Australia boasts a range of outdoor Shakespeare theatre (for more, see Rosemary Gaby’s excellent book), but there is something a little different about Come You Spirits’ outdoor production of A Midsummer Night’s Dream.
This new theatre company focuses on the use of ‘Chi energy’. The productions are, as stated by the company, about an exchange of energy just as much as they are interested in an exploration of Shakespeare’s drama. With a running time of 90 minutes and a small cast, each production is pared down. The company writes that: ‘We simplify the plot and amplify the natural magic’ (Come You Spirits website).
And there is certainly something magical about their A Midsummer Night’s Dream in the Haven amphitheatre in Castlecrag. We attended an 11am production on Sunday 15 January. Despite the midday heat and clear sky, settling ourselves under the leafy canopy beneath kookaburras and noisy myna birds was pleasant and relaxing. This is not a traditional modern theatrical experience – spectators are encouraged to move as needed, to picnic, and indeed as the production develops, the audience benefits from moving a little to capture the dynamic action. One might argue for some resonance here with early modern modes of theatregoing (to some extent). And in the same vein, the production has no director with all actors working 'as equals' (Program Notes).
The cast of Come You Spirits’ Midsummers comprises only four actors (Jo Bloom, Sontaan Hopson, Charles Mayer, Ciáran O'Riordan) plus a sound artist (Brandon Read) who responds in real time to the actors. This means a significant condensing of the plot and characters: the actors double up as the four Athenian lovers (Hermia, Helena, Lysander and Demetrius) and four fairies (Puck, Titania, Oberon and Peaseblossom). Theseus, Hippolya and Egeus are omitted. The lovers, not the mechanicals, are the ones putting on the play-within-a-play, Pyramus and Thisbe. To transition from character to character, the production uses a kind of possession – with Lysander transforming visibly into Puck and vice versa, so that Puck (Ciáran O'Riordan) places the love potion on his own eyes while he possesses Lysander’s body.

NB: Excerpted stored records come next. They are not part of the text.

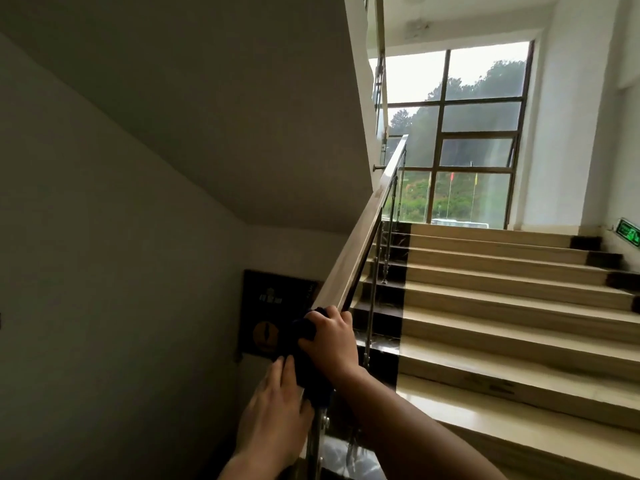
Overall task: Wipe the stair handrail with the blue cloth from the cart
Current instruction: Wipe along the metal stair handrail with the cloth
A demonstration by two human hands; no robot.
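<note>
- The person's left hand [277, 407] reaches up from the bottom edge, just below the lower end of the sloping pale wooden stair handrail [363, 230]; its fingers [282, 372] lie straight and close together, their tips touching the hanging part of the cloth.
- The right hand [330, 337] sits just above the left, on the lower end of the handrail; its fingers are curled down over the rail with the dark blue cloth [301, 348] bunched under the palm, holding it against the wood.
- The cloth wraps the rail's lower end and droops beside the shiny metal baluster post [317, 441] under the rail.
- Behind the rail's lower end, on the grey wall, hangs a dark square sign [263, 306] with an orange circle.
- To the right of the rail, glossy beige stone steps [502, 306] with dark edge bands climb toward a landing.
- Beyond the rail's upper end stands a tall window [460, 140] with dark frames, showing trees outside.
- A small green exit sign [628, 233] sits low on the white wall, far right of the rail.
</note>
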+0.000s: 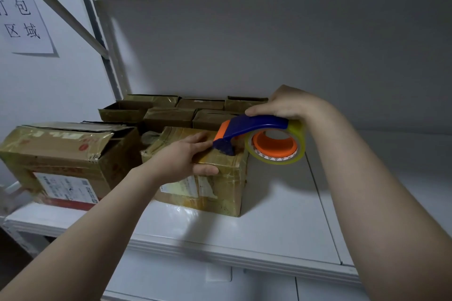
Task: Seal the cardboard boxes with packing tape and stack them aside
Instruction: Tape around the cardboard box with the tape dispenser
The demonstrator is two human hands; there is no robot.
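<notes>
While the right hand is wrapped around the blue plastic handle of the tape dispenser, its toothed nose sits on top of the small box by the right edge, touching the left hand at its fingertips. So I'd guess the pull runs rightward along the dispenser's left-right axis. Left hand lies flat, fingers straight, pressing the glossy, crinkly taped cardboard mid-shelf, while the clear tape roll on its orange hub hangs past the box over the smooth white shelf.
</notes>
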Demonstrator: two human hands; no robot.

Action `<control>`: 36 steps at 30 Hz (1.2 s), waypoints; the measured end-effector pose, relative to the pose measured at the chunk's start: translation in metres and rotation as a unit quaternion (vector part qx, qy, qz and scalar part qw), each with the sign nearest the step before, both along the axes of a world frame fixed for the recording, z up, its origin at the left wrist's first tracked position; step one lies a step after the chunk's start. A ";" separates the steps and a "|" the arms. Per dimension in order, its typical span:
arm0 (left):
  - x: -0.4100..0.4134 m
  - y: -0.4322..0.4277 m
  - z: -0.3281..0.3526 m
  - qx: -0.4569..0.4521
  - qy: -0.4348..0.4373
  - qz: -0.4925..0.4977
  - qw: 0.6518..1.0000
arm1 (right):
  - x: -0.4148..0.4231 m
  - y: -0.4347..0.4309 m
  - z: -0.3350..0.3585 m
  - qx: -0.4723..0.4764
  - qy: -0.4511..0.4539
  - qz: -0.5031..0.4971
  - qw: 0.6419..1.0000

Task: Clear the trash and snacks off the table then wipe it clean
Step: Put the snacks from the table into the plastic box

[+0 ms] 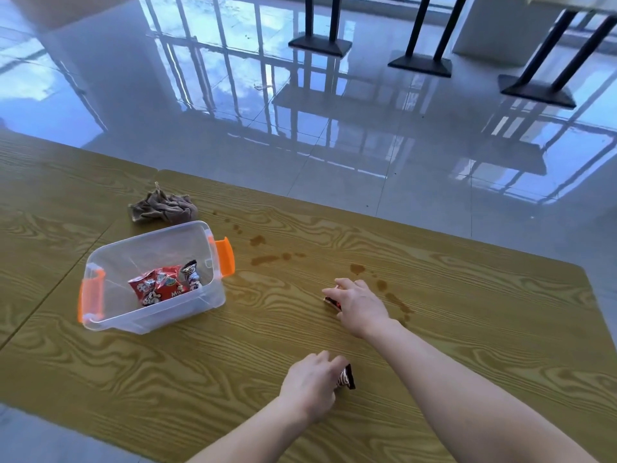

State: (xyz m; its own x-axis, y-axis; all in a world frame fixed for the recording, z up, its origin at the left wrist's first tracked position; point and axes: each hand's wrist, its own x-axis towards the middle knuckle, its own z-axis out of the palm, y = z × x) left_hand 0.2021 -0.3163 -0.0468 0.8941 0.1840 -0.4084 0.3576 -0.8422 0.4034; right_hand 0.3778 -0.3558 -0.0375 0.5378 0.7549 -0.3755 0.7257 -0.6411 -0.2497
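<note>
Head view: the wooden table (200, 379) fills the lower half of the picture. Toward nine o'clock from its middle stands a clear plastic box (150, 324) with orange latches. Several snack packets (160, 285) already lie inside it. A crumpled brown cloth (163, 208) lies on the table just beyond the box, at its twelve o'clock.

The left hand (310, 385) is near the table's front edge, at about six o'clock. Its fingers are curled round a dark packet (346, 377), whose end sticks out at the hand's three o'clock. The right hand (359, 304) is further out, at about two o'clock from the left one. It is curled over a small red packet (332, 302), of which only one edge shows. The grip looks like a pinch, though the hand hides most of it.

Brown spills (265, 259) run in a broken trail from the box's two o'clock across to the right hand's four o'clock.

Risks, as I judge them: the right wrist lies just beside the wet trail. Drawing that hand straight back could drag the forearm or the packet through the liquid and smear it wider. A wet packet dropped in the box would dirty the others. A loose pinch could also let either packet slip on its way to the box. The wiping is not yet begun.
</note>
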 end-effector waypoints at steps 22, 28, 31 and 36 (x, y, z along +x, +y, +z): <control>-0.024 0.102 0.052 -0.010 -0.191 0.217 0.957 | -0.021 0.038 0.031 0.140 -0.030 -0.052 0.988; -0.028 0.123 0.080 0.009 -0.251 0.219 0.943 | -0.029 0.062 0.060 0.198 -0.047 -0.031 0.979; -0.035 0.135 0.092 0.025 -0.278 0.225 0.933 | -0.035 0.077 0.077 0.226 -0.056 -0.018 0.972; -0.053 0.163 0.109 0.045 -0.305 0.247 0.919 | -0.050 0.110 0.100 0.265 -0.059 0.008 0.963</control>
State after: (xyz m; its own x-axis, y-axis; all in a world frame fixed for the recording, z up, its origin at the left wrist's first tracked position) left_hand 0.1486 -0.1529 0.0619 0.7503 0.6370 0.1769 0.4357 -0.6777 0.5924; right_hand 0.3273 -0.2463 0.0622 0.5391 0.8327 0.1265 0.7779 -0.4346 -0.4539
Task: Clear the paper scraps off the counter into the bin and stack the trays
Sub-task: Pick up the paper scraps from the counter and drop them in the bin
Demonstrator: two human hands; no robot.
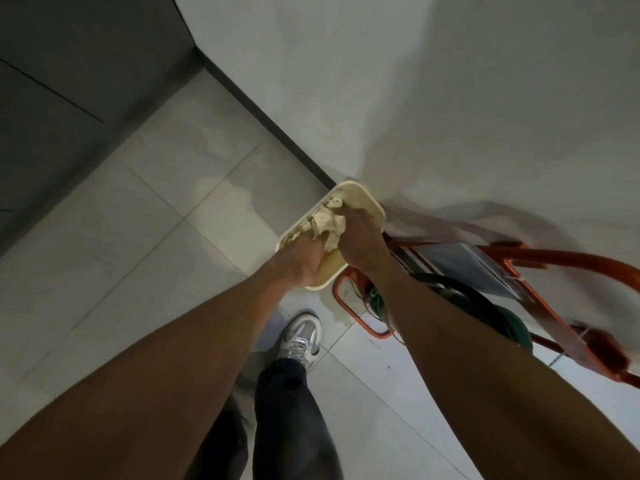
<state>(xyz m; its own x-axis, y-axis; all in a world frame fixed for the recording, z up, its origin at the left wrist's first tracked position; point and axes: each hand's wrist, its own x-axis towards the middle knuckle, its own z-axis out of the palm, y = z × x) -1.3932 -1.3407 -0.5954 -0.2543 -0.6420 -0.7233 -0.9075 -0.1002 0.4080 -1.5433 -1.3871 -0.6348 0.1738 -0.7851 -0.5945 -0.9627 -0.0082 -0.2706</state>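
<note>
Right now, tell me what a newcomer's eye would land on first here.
First, the cream tray at centre, near the pale wall, with a wad of crumpled paper scraps on it and the left hand and right hand meeting at that wad. Next, the orange metal frame to the tray's right, the one bright colour. Below, a silver sneaker on the tiled floor.

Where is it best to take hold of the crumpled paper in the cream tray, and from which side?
Grip the crumpled paper at its raised middle, coming from above and closing round the bulk. It is a loose heap inside the tray, whose rim probably blocks a sideways approach.
</note>
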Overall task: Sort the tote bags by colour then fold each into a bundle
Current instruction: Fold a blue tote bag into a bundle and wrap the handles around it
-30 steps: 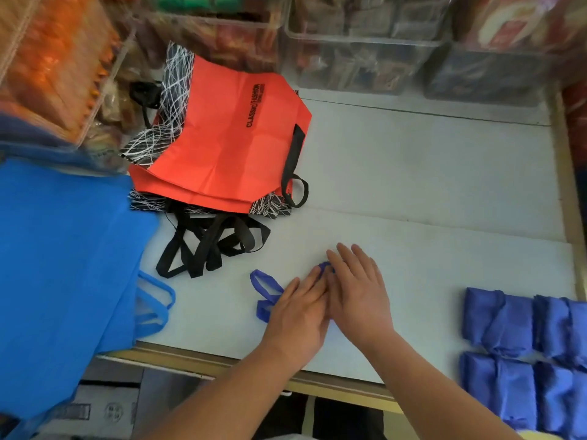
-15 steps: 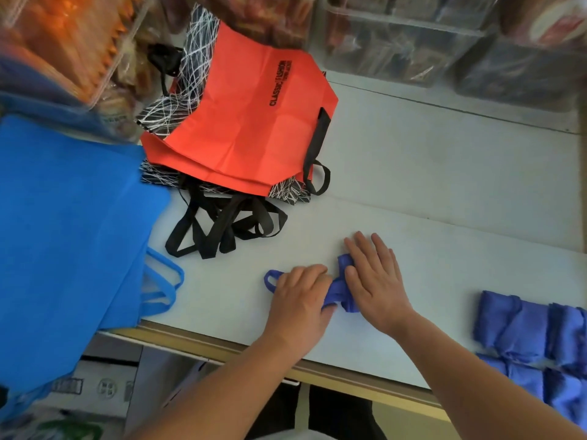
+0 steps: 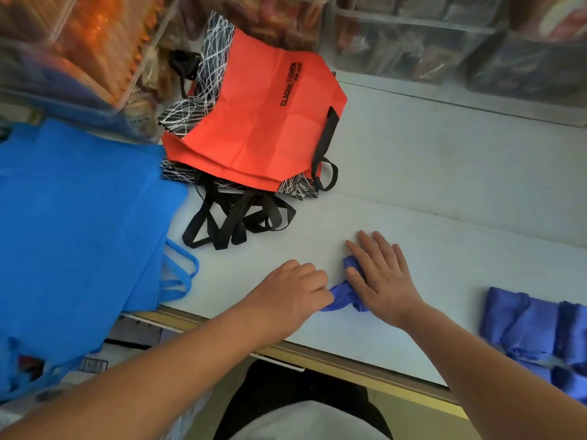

While for newcomers to the play, this might cause some confusion, the point of this production is not a clear conveyance of the play’s plot – there are deeper aims at work here. The logic of the play is subsumed beneath an exploration of certain dynamics operating in space – for example, the infamous lovers’ quarrel of Act Three, scene two, is staged with few cuts, enabling the four characters to traverse the space with breathtaking energy and movement. The small flat circular amphitheatre space itself is only used minimally, with the characters energetically moving through the flora, across the stones and steep steps, creating engaging action and plenty of hilarity. The use of the space was outstanding, especially in moments like the production of Pyramus and Thisbe, when ‘Wall’ becomes a hastily assembled and very unstable pile of rocks that Pyramus tries to keep steady.
While the play is framed with a discussion of the company’s ethos, the use of energy in the production itself is integrated subtly. Puck at one stage holds a silver ball, a gong is used repeatedly, a singing bowl features in Titania’s lullaby. In the standoff between Titania and Oberon (2.1), the characters hurl not only words but, it seems, magic, across the space of the amphitheatre with beautifully precise choreography. At the conclusion of the play, spectators are invited to join the cast in a short meditation led by Jo Bloom. This inclusion was thoughtful and a fascinating way to reflect on that moment of liminality in theatre as the play dissolves and the audience must return to their real lives. The meditation asked us to linger in that in-between state and to connect play, place and lived experience in a different way.
The four-person cast offered outstanding, versatile performances with precise physicality, crowd interaction, comic timing, chemistry, and use of space. Costuming, while minimal, was highly effective with simple changes reinforcing character changes. The use of sound grew especially effective towards the latter part of the play.
Come You Spirits demonstrate incredible versatility in moving productions across different spaces. Across 2022 and 2023, that included a ship (for The Tempest), an inner Sydney bar (for Macbeth), and outdoor locations including Cooper Park in Woollahra and the Haven amphitheatre in Castlecrag. Not only do they move deftly across spaces, but they also rotate four plays: Romeo and Juliet, Macbeth, A Midsummer Night’s Dream and The Tempest.
Come You Spirits is touring Byron Bay from 24-29 January 2023.